The iron ore price jumped more than 2% on Tuesday closing in on the $120 a tonne level seen as a benchmark for the health of the industry.
The benchmark import price of 62% iron ore fines at China's Tianjin port climbed $2.40 to trade at $119.40 a tonne according to data supplied by The Steelindex.
$120 a tonne has become something of a rule of thumb among iron ore producers – when prices stay below this level for long enough high cost mines, particularly those in China, become unprofitable leading to cuts in supply.
The price of iron ore is still off 24% from its 2013 high of $158 in February and despite the recent strength in the steelmaking raw material, most analysts still predict a steady decline in the price of iron ore towards the end of this year and into 2014.
A slowdown in China which consumes 65% of the 1.2 billion tonne a year seaborne trade and anticipation of vast new supplies primarily from the Big 3 producers – Vale SA (NYSE:VALE), Rio Tinto (LON:RIO) and BHP Billiton (LON: BHP) – hitting the market in the medium term are behind the negative outlook.

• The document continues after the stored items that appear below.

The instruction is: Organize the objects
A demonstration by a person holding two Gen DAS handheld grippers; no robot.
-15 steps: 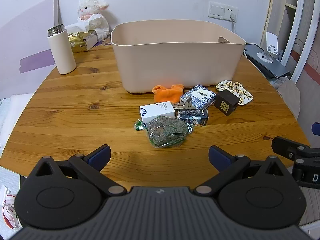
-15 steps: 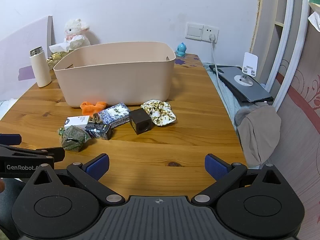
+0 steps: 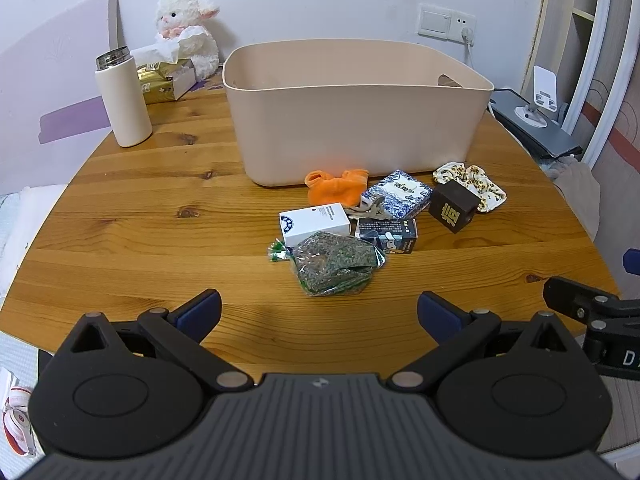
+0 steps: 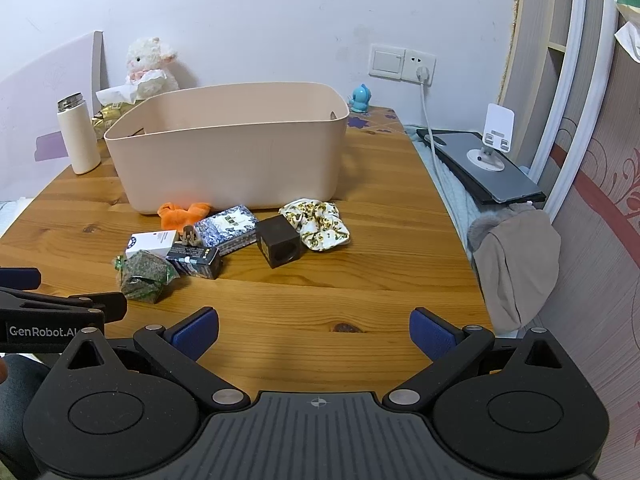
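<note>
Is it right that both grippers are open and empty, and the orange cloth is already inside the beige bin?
Not quite. The orange cloth lies on the table against the front of the beige bin, not inside; the left wrist view shows this. Left gripper and right gripper are open and empty.

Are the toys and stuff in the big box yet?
Not yet. Nothing looks packed: the beige plastic bin shows no items inside. Both the left gripper and right gripper are open, holding nothing. The orange cloth, dark cube and floral scrunchie wait on the wooden table.
</note>
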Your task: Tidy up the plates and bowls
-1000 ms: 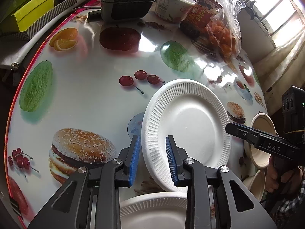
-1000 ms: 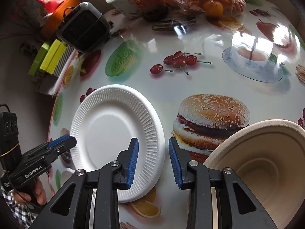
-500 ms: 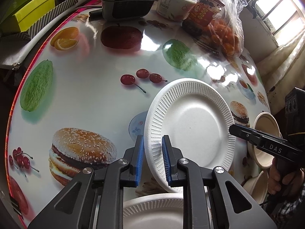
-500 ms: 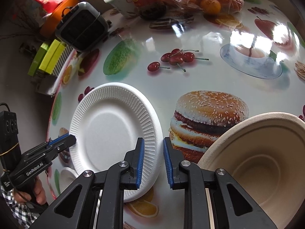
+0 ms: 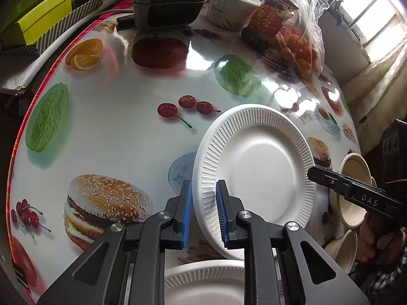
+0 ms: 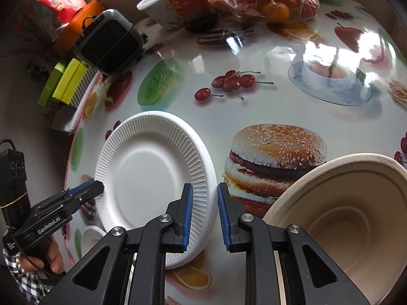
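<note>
While both grippers clamp its ribbed rim, the white foam plate (image 5: 257,162) sits tilted over the printed table (image 5: 114,132) — left gripper (image 5: 203,213) pinches its near-left edge, right gripper (image 6: 204,216) the opposite edge. Second plate (image 5: 203,284) just below it; beige bowl (image 6: 343,218) just beside, right.

white ribbed plate (image 5: 257,167), beige bowl (image 6: 351,218), blue gripper pads (image 5: 187,213), glossy table (image 5: 122,117) printed with burgers, cherries, fruit.
</note>
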### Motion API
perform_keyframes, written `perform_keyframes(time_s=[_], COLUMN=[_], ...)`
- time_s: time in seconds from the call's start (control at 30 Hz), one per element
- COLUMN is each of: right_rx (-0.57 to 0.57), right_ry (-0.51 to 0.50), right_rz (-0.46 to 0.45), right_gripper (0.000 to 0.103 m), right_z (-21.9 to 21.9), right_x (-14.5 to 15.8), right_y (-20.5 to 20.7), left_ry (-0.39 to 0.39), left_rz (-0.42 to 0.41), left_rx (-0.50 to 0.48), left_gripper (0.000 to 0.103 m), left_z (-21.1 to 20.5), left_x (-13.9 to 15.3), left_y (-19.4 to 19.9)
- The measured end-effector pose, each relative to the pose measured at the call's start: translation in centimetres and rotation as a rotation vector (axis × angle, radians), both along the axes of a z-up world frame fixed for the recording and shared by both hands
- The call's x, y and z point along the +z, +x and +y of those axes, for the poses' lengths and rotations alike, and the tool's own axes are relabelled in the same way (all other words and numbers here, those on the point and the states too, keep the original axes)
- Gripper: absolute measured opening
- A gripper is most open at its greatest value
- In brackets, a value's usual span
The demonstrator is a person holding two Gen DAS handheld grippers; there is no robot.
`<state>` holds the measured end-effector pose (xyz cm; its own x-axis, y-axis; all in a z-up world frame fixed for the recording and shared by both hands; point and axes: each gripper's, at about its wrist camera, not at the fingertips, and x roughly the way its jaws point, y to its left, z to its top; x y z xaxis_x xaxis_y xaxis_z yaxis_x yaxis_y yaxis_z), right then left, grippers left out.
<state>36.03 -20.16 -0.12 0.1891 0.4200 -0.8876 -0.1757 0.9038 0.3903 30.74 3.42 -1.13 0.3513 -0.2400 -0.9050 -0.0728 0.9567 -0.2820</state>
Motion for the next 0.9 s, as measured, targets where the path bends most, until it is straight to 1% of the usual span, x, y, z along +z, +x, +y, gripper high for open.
perform_keyframes(time_s=[0.27,0.53,0.9], right_rx=[-0.012,-0.012,-0.024], right_ry=[0.013,0.024,0.041], right_rz=[-0.011,-0.048,-0.069], right_gripper=[0.019,0.02,0.02], right_z=[-0.4,-0.4,-0.9], right_x=[0.5,2.2,3.5], right_y=[-0.3,-0.9,-1.8], left_ry=[-0.004,0.0,-0.015], left_rz=[-0.016,-0.043,-0.072], left_rx=[0.002,0.0,-0.001], left_gripper=[0.02,0.02,0.02], left_z=[0.1,0.2,0.0], left_x=[0.5,1.4,2.5], left_y=[-0.1,-0.5,-1.1])
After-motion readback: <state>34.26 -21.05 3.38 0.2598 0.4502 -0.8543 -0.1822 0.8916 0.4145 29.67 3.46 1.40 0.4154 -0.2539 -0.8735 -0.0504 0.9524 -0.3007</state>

At least forecasts are now not nearly as dire as those made earlier in the year when consensus was for a price in the double digits or worse.
In its latest commodities outlook the Bureau of Resources and Energy Economics, the Australian government's official forecaster, predicts in 2013 the average contract price for FOB Australia iron ore is set to average $117 a tonne and drift lower to average $112 next year.
Australia's FOB export price usually trades at a discount of roughly $10 to China's CFR import price.